In 1904, the publishing office was relocated to Gandhi’s Phoenix Settlement, which was founded on a communal system, inspired by the book Unto This Last by John Ruskin that emphasised self-reliance and the value of labour on the land for the common good. Aside from the printing press, there was also a clinic, school and homes.
It was also at Phoenix that Gandhi published his first book, Indian Home Rule in English and Hind Swaraj in Gujarati. Penned on a sea voyage from London to Cape Town, it laid out his political vision for India and his moral philosophy, including the principle of inter-faith harmony.
Although banned in both India and the United Kingdom, the book circulated freely in South Africa. Gandhi’s second son, Manilal, was the Indian Opinion’s longest-serving editor, from 1920 to 1956.
Life in the Phoenix Settlement
Ela Gandhi talks about growing up at Phoenix Settlement in KwaZulu-Natal, family life and about the legacy of her grandfather. This clip was shot at the Phoenix Settlement, in Inanda - just outside Durban.
Gandhi’s cottage, where he lived with his family, was called Sarvodaya, meaning 'well-being for all'. Although it was burnt down in the political upheaval of the mid-1980s prior to the abolition of apartheid, it has been rebuilt as a museum. The display here also focuses on the International Printing Press, which published the Indian Opinion.
Of interest is that, while in Phoenix, Gandhi lived close to John Langalibalele Dube, the first president of the South African Native National Congress (the precursor to the African National Congress). The two men are said to have met often and held discussions. Dube’s Ohlange High School is part of the Inanda Heritage Route. Like Gandhi, Dube also established a newspaper, the Ilanga, here.
Next to the Phoenix Settlement is the Kasturba Primary School, named after Gandhi’s wife. Kasturba, who was never formally educated but longed for an education. In 1954, a school was built on this site in her honour but was subsequently destroyed in 1985. A new school nearby still bears her name but is in a modern building.
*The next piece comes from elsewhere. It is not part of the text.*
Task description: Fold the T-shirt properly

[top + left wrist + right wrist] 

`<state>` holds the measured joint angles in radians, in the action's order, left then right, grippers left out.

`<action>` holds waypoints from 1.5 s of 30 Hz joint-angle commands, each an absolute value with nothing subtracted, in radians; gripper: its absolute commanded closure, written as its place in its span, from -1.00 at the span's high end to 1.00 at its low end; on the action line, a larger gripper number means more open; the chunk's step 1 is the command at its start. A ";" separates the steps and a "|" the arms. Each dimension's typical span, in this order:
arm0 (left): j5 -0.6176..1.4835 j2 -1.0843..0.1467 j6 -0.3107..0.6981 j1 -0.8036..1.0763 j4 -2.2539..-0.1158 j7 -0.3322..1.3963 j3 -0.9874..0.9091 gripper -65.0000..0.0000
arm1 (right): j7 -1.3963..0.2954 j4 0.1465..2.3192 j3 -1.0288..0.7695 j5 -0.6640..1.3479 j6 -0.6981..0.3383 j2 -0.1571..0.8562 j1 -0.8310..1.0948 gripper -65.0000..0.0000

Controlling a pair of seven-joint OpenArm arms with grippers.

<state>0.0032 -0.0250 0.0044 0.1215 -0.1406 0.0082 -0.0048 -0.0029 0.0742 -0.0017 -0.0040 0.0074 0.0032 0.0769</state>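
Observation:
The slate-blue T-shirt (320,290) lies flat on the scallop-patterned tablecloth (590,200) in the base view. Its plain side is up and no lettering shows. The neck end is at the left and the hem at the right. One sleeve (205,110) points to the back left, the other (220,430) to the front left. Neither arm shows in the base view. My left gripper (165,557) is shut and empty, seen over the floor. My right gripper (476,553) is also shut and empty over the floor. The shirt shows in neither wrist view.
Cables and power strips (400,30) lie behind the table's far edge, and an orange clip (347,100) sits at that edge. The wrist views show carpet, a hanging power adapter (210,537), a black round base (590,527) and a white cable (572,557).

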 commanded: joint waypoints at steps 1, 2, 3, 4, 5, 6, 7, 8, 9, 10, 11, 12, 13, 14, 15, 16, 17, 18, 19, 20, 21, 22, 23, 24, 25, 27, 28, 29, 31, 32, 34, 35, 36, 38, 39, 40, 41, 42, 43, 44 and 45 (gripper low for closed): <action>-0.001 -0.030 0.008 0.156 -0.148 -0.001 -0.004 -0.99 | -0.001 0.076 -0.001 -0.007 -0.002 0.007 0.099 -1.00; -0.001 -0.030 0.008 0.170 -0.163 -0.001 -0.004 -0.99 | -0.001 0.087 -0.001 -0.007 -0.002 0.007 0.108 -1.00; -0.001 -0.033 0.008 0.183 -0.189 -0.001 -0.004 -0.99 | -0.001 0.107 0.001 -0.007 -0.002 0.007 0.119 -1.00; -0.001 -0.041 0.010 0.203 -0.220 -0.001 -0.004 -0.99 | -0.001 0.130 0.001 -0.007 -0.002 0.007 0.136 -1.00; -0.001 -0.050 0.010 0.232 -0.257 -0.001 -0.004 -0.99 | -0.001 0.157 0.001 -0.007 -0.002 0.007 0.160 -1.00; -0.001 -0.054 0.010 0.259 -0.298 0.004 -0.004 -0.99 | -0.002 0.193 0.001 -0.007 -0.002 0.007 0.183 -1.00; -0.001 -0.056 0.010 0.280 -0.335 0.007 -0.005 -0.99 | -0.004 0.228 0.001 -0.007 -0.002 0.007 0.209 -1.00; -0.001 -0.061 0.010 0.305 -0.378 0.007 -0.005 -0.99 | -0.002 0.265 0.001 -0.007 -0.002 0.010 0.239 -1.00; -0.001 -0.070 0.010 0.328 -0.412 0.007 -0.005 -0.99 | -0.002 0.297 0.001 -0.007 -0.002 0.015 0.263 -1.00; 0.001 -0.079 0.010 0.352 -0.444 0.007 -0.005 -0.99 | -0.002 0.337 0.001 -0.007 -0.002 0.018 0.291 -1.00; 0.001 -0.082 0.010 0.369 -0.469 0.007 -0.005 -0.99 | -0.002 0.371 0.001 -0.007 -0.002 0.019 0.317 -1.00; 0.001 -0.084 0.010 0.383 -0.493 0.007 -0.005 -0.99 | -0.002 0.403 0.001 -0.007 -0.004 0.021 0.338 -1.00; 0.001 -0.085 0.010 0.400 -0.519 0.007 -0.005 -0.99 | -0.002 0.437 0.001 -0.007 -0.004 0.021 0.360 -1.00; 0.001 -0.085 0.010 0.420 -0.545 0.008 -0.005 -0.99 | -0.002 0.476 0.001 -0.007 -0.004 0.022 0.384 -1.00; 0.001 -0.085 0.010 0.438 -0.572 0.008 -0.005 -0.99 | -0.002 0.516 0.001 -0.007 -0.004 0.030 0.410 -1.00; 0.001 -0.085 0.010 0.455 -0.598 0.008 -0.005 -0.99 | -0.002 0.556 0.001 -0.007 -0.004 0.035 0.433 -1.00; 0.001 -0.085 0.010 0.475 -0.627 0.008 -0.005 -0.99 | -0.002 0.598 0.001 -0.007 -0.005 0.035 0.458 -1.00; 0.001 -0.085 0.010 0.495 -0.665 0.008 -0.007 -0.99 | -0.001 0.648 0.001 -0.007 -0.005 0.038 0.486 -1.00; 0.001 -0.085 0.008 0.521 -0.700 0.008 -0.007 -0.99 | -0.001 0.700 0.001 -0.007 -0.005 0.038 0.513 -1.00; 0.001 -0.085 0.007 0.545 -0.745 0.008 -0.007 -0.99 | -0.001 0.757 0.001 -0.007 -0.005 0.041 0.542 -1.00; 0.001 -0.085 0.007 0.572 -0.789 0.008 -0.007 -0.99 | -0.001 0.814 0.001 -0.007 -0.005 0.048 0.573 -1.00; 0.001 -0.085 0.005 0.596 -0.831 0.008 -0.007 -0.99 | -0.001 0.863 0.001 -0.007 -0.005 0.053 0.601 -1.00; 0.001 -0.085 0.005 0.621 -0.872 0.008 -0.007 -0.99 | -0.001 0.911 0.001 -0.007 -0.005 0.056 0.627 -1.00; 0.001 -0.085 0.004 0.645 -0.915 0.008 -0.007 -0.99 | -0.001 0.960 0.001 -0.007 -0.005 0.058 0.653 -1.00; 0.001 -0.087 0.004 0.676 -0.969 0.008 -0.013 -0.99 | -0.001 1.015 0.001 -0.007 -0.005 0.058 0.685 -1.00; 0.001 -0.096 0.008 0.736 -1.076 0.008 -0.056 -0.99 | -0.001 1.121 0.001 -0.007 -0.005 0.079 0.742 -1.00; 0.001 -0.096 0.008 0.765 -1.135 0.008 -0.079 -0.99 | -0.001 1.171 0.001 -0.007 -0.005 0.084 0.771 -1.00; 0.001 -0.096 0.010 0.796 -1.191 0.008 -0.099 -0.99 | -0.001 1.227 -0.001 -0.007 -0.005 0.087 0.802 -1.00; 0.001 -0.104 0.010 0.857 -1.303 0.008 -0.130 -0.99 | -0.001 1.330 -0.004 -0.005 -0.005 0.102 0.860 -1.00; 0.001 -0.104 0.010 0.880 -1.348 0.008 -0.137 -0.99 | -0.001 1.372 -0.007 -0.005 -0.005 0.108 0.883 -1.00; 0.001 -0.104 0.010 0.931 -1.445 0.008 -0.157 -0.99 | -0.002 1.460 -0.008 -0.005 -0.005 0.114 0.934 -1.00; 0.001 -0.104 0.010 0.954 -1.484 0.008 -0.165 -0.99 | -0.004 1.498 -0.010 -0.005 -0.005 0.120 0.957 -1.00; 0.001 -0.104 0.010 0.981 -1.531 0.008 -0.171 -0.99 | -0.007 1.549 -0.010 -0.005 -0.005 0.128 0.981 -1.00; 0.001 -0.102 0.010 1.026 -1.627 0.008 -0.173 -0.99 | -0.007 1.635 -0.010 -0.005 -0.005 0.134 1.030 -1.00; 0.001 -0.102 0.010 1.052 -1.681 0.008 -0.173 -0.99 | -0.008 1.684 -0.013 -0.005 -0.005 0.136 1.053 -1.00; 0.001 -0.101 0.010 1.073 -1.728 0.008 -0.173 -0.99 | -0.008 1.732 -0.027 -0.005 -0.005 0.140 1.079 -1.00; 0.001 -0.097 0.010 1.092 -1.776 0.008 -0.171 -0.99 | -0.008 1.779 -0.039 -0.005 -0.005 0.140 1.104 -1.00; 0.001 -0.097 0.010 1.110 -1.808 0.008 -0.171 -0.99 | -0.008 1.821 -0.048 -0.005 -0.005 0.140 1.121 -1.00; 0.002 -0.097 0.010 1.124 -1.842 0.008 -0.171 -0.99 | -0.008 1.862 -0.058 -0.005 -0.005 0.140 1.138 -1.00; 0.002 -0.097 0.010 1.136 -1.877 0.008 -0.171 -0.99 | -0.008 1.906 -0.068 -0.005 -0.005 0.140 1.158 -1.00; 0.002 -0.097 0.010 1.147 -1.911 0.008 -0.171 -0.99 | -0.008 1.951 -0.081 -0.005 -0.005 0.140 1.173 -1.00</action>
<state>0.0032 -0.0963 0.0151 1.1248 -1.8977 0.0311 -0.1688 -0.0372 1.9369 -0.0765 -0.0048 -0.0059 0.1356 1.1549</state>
20km north of Durban, on the Inanda Heritage Route.more on
A meeting in Johannesburg on 11 September 1906 marked the start of the resistance campaign, which ultimately became known as satyagraha (meaning ‘truth-force’), with its practitioners called satyagrahi.
This mass meeting of about 3 000 people took place in the Empire Theatre in Ferreira Street (between Fox and Commissioner streets) in downtown Johannesburg (sadly, the theatre is long gone).
The gathering was in protest against the impending Asiatic Law Amendment Ordinance of 1906, requiring all male Asians in the Transvaal to be fingerprinted and carry a form of pass, including children over the age of eight.
One of the resolutions passed at the meeting was that, failing all other intercessions, including a trip to London led by Gandhi, Indians would elect to go to prison rather than submit to the law in question.
But the government passed the law a few weeks later, and in October that year, Gandhi travelled to England to petition the authorities.
Although the British government vetoed the law, the Transvaal was granted self-government just a few months later and General Louis Botha, the prime minister of the Transvaal, was allowed to re-enact the law in 1907 in the form of the Transvaal Registration Act.
During the following seven years, protesters were imprisoned, flogged and even shot for refusing to register, or for burning their passes and engaging in other forms of resistance against the law.
A pivotal moment for the satyagraha movement was on 16 August 1908 when, outside the Hamidia Mosque in Jennings Street, Fordsburg, Gandhi encouraged those present to burn their identity documents. More than 2 000 documents were burned in a large cauldron outside the mosque. This action is widely regarded as being a precursor to the anti-pass campaigns of the African National Congress in the 1950s.
A second major satyagraha campaign was initiated in 1913 in protest against a £3 tax that was being imposed on ex-indentured Indians and because the state refused to recognise Hindu and Muslim marriages.
During this campaign, Gandhi’s wife, Kasturba, was arrested at the border at Volksrust while attempting to cross the border into Transvaal by train with a group of women in protest against their marriages being declared invalid.
Gandhi also led a large group of striking workers across the Transvaal border along the Durban-to-Johannesburg railway line. This great march (a forerunner to the famous Salt March in India in 1930) started on 6 November 1913 and had in its ranks 127 women, 57 children and some 2 000 men. Gandhi was arrested and let out on bail three times.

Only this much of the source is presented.